▸ WORK ITEM: All of the data below should be repeated exactly. Pictures should not be included.

▸ DATASET EXCERPT:

++++++++

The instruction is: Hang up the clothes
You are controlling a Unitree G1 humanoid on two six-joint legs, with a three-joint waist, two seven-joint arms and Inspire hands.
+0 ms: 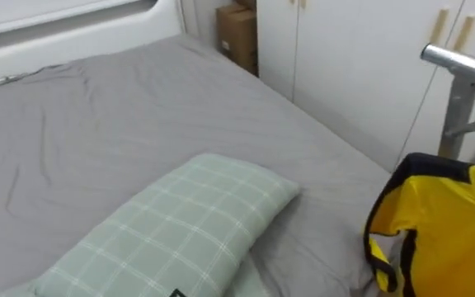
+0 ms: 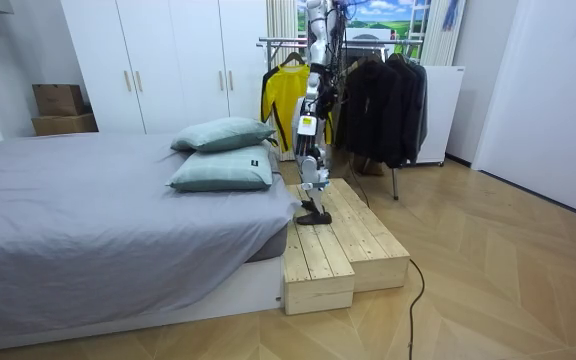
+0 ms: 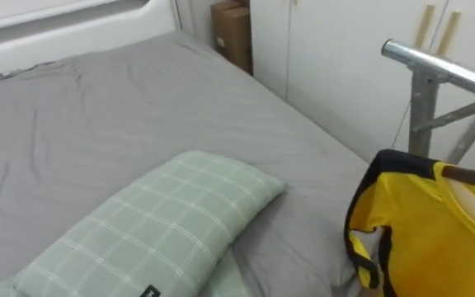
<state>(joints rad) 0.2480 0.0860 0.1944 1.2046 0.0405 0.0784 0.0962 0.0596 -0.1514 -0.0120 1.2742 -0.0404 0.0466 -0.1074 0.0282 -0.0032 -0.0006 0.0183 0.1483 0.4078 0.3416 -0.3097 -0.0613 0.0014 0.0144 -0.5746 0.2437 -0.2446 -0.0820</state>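
Yellow jersey on rack, pillows on bed

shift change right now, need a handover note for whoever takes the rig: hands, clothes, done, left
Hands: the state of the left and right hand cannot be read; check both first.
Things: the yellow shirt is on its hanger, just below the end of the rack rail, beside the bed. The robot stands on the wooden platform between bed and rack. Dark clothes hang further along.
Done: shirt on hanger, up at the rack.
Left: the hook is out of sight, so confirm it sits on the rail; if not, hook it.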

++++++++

▸ RESULT OF THIS EXERCISE:
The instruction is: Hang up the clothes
You are controlling a Unitree G1 humanoid on two six-joint legs, with a three-joint waist, two seven-joint arms and Inspire hands.
+0 ms: 
+0 ms: 
+0 ms: 
<state>(joints rad) 0.2480 0.0860 0.1944 1.2046 0.0405 0.0784 0.0962 0.0596 -0.1514 -0.0120 1.2742 -0.0404 0.0466 -0.1074 0.0282 -0.0032 -0.0006 0.0183 0.1483 0.4078 0.3416 -0.3097 -0.0613 0.0014 0.0144 -0.5746 0.2437 -0.2446 -0.0820</state>
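Yellow jersey on rack, pillows on bed

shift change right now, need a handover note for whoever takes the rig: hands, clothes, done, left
Hands: the state of the left and right hand cannot be read; check both first.
Things: the yellow shirt is on its hanger, just below the end of the rack rail, beside the bed. The robot stands on the wooden platform between bed and rack. Dark clothes hang further along.
Done: shirt on hanger, up at the rack.
Left: the hook is out of sight, so confirm it sits on the rail; if not, hook it.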

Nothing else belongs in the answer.